- ASSIGNMENT -
Every line below that has "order" in it should be copied.

- PROVIDED DATA -
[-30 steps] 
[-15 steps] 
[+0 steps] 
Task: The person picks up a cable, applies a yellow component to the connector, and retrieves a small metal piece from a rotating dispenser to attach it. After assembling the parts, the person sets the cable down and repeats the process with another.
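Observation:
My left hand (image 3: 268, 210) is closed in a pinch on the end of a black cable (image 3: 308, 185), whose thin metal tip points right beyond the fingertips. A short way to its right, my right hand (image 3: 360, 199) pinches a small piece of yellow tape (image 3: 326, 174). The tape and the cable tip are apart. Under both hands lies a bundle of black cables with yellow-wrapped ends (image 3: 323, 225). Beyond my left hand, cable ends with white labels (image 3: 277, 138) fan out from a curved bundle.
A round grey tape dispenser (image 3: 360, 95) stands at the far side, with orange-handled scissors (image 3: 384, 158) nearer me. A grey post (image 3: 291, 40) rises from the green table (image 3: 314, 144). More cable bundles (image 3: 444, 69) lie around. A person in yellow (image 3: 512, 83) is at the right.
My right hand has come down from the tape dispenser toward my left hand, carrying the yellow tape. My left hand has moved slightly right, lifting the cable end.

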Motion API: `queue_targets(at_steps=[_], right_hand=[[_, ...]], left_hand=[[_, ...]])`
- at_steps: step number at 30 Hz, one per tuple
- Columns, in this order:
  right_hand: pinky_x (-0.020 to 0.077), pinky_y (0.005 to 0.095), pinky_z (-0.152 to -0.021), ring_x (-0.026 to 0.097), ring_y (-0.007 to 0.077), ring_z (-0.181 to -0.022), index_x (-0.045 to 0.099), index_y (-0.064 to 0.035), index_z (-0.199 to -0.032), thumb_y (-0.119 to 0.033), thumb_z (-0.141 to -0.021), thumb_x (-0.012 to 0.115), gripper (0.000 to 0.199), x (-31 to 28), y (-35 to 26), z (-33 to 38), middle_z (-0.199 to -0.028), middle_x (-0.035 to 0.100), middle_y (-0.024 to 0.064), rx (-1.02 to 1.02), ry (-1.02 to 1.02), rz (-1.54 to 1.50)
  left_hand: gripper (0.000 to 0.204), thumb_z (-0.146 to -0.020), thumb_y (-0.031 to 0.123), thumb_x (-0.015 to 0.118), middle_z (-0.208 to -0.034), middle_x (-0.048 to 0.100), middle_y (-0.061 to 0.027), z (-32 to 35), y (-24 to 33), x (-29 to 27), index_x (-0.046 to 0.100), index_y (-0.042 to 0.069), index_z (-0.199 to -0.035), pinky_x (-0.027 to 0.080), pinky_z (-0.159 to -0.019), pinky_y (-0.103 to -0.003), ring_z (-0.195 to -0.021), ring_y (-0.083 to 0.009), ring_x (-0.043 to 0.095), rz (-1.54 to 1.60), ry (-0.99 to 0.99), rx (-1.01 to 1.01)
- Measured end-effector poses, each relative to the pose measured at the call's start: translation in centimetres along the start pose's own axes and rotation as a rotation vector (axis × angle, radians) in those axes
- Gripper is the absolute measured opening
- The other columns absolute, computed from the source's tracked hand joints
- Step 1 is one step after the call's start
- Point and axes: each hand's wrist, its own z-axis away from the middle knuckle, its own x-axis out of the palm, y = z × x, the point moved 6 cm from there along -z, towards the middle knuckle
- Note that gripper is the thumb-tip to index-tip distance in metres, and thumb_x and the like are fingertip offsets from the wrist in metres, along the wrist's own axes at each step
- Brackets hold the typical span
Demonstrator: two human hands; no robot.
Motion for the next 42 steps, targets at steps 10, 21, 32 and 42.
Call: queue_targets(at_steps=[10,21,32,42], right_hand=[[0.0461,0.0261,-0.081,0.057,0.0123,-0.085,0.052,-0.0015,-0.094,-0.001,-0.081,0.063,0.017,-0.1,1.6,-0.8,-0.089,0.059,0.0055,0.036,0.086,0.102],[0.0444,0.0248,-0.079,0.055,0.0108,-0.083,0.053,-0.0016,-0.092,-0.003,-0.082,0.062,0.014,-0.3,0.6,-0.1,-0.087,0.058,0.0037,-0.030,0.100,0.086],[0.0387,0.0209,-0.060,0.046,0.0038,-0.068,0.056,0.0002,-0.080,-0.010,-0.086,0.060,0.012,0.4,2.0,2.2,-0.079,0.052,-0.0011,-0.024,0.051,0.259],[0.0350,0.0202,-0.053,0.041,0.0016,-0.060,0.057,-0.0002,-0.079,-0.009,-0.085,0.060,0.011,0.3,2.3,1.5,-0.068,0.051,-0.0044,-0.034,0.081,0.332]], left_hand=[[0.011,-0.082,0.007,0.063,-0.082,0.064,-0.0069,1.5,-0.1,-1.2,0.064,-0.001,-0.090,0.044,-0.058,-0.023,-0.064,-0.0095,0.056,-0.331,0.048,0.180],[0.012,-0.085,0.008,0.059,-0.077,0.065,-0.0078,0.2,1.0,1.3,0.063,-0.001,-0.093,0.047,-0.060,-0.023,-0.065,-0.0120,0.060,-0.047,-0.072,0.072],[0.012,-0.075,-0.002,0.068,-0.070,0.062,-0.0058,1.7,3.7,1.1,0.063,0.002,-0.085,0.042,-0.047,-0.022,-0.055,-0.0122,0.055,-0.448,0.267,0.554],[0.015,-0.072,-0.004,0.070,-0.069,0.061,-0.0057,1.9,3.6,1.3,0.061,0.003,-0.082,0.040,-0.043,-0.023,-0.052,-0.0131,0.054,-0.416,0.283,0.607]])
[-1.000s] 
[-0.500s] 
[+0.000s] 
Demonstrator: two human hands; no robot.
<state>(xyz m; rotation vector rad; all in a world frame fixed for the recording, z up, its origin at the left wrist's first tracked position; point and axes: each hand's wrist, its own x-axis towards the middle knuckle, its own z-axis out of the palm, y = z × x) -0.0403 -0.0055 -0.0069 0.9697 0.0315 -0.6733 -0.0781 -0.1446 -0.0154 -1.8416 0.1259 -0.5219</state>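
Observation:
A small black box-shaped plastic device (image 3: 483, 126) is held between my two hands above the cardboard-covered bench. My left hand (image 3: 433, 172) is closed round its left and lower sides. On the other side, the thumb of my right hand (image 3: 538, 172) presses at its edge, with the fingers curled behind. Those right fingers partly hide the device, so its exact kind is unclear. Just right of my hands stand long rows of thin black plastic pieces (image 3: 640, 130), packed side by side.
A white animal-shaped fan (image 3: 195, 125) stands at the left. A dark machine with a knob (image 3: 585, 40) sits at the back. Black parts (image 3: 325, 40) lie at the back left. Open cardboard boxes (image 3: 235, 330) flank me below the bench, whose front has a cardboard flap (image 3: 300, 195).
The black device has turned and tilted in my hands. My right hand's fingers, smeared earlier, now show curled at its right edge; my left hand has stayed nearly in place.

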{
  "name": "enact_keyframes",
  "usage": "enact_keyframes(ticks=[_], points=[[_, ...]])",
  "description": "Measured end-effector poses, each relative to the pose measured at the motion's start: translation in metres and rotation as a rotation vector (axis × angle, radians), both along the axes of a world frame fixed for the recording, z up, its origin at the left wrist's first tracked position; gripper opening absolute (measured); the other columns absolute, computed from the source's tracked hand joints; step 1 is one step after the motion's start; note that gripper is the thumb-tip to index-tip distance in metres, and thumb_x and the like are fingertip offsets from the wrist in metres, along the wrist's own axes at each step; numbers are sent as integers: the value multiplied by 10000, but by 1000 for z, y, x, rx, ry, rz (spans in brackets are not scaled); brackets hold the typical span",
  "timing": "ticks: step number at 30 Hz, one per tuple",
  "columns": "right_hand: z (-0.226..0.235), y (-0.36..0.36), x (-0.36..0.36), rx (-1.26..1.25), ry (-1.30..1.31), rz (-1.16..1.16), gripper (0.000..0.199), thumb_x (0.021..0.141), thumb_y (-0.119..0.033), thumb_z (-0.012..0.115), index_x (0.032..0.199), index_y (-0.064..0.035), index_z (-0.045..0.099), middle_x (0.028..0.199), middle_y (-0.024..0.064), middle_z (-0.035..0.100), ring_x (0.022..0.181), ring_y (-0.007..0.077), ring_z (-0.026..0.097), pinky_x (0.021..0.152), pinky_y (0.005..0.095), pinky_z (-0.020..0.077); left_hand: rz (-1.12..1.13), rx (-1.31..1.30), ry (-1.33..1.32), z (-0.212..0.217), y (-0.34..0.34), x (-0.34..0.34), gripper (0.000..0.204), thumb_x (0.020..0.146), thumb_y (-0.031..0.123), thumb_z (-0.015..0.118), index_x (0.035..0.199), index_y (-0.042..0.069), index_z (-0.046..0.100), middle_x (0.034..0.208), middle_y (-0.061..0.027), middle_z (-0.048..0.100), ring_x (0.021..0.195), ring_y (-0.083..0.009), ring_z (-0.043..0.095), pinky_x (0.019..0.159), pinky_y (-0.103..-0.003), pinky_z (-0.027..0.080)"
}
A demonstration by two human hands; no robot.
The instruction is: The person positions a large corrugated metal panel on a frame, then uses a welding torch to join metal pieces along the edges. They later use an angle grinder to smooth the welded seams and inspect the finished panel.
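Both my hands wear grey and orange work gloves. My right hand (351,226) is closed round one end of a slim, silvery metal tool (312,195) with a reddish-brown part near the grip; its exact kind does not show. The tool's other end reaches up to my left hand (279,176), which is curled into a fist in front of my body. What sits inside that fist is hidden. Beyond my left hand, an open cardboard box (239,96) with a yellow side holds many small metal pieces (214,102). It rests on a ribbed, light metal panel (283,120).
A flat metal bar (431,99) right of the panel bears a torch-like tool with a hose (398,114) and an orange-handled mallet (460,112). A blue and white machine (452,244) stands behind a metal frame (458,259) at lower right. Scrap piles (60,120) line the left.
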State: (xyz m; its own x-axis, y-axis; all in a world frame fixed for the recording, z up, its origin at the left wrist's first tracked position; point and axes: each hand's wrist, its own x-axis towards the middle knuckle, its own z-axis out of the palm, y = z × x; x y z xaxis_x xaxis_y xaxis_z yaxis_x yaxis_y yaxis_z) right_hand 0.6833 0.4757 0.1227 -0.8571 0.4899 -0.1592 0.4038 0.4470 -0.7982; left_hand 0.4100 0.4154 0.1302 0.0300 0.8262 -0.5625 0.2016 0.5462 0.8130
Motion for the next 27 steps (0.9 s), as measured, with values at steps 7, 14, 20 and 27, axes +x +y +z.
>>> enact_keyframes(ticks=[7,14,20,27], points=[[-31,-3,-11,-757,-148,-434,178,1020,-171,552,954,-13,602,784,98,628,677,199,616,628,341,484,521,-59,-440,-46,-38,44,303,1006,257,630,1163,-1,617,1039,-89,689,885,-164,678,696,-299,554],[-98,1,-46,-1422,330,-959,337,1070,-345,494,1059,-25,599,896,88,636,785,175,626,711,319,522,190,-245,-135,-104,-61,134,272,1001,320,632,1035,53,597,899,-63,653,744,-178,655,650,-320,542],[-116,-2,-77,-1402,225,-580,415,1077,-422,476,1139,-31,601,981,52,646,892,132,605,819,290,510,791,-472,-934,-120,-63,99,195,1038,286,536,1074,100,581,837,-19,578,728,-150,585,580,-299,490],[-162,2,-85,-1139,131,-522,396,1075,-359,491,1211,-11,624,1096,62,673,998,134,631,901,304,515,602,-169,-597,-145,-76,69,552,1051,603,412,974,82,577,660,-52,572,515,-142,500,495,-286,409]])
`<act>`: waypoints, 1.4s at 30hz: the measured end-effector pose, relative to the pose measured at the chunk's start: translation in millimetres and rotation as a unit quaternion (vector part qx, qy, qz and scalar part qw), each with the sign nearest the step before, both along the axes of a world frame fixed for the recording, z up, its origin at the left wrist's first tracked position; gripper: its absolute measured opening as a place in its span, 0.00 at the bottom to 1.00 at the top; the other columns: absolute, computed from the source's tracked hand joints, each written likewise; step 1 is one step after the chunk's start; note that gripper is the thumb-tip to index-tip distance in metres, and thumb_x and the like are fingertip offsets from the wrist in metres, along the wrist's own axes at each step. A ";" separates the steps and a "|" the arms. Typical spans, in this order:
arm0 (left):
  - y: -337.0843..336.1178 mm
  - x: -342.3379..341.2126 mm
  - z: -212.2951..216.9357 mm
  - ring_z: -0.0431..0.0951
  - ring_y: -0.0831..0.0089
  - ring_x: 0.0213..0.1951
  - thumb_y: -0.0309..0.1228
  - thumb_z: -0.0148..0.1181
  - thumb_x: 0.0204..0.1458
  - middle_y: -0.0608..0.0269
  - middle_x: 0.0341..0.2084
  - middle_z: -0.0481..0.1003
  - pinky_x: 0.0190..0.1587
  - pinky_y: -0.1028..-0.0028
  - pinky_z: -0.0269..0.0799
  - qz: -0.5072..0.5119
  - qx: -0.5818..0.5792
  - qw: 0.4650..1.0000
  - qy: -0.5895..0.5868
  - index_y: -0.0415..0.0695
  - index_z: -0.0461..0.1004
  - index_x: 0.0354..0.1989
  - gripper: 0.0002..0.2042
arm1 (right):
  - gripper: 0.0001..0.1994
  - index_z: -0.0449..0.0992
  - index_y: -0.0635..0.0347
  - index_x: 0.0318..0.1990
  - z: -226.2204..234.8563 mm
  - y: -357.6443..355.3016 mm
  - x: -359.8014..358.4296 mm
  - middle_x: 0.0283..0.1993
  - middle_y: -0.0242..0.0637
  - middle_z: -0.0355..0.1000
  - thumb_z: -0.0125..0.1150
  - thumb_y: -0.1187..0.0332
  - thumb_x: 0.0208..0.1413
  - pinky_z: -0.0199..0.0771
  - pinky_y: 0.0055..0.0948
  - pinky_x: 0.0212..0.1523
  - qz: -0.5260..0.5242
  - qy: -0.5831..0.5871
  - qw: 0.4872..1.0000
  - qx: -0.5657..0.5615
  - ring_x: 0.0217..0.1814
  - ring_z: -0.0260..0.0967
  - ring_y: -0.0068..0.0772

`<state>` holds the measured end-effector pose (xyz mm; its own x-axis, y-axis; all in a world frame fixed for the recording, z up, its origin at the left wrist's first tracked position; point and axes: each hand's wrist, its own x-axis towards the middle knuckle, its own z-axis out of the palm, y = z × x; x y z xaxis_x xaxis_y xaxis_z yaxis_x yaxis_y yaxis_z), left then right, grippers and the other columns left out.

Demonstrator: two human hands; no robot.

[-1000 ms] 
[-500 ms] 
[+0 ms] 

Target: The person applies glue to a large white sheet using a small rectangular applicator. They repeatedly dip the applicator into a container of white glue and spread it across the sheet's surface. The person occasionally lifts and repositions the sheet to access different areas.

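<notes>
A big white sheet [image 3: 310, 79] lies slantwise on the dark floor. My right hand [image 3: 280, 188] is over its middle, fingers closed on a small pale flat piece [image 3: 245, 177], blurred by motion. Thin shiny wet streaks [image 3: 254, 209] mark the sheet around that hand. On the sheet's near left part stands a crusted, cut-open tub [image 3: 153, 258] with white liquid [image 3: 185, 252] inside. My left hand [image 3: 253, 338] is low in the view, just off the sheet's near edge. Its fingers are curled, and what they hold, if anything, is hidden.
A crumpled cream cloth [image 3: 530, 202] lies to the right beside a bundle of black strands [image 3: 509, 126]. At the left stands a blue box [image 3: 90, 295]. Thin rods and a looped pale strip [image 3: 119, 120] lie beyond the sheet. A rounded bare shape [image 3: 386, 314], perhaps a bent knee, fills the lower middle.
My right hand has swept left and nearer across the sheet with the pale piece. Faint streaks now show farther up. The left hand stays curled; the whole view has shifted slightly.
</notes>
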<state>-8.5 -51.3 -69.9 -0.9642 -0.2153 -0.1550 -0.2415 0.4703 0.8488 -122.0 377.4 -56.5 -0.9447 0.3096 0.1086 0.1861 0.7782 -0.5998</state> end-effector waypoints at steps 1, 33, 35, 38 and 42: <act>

- ANSWER TO THE PROBLEM -
- Columns, in this order:
`<act>`: waypoints, 1.4s at 30hz: the measured end-effector pose, relative to the pose measured at the chunk's start: translation in millimetres and rotation as a unit quaternion (vector part qx, qy, qz and scalar part qw), each with the sign nearest the step before, both along the axes of a world frame fixed for the recording, z up, its origin at the left wrist's first tracked position; gripper: its absolute measured opening as a place in its span, 0.00 at the bottom to 1.00 at the top; the other columns: absolute, computed from the source's tracked hand joints, each written likewise; step 1 is one step after the chunk's start; note that gripper is the thumb-tip to index-tip distance in metres, and thumb_x and the like are fingertip offsets from the wrist in metres, along the wrist's own axes at each step. A ";" separates the steps and a "|" the arms. Typical spans, in this order:

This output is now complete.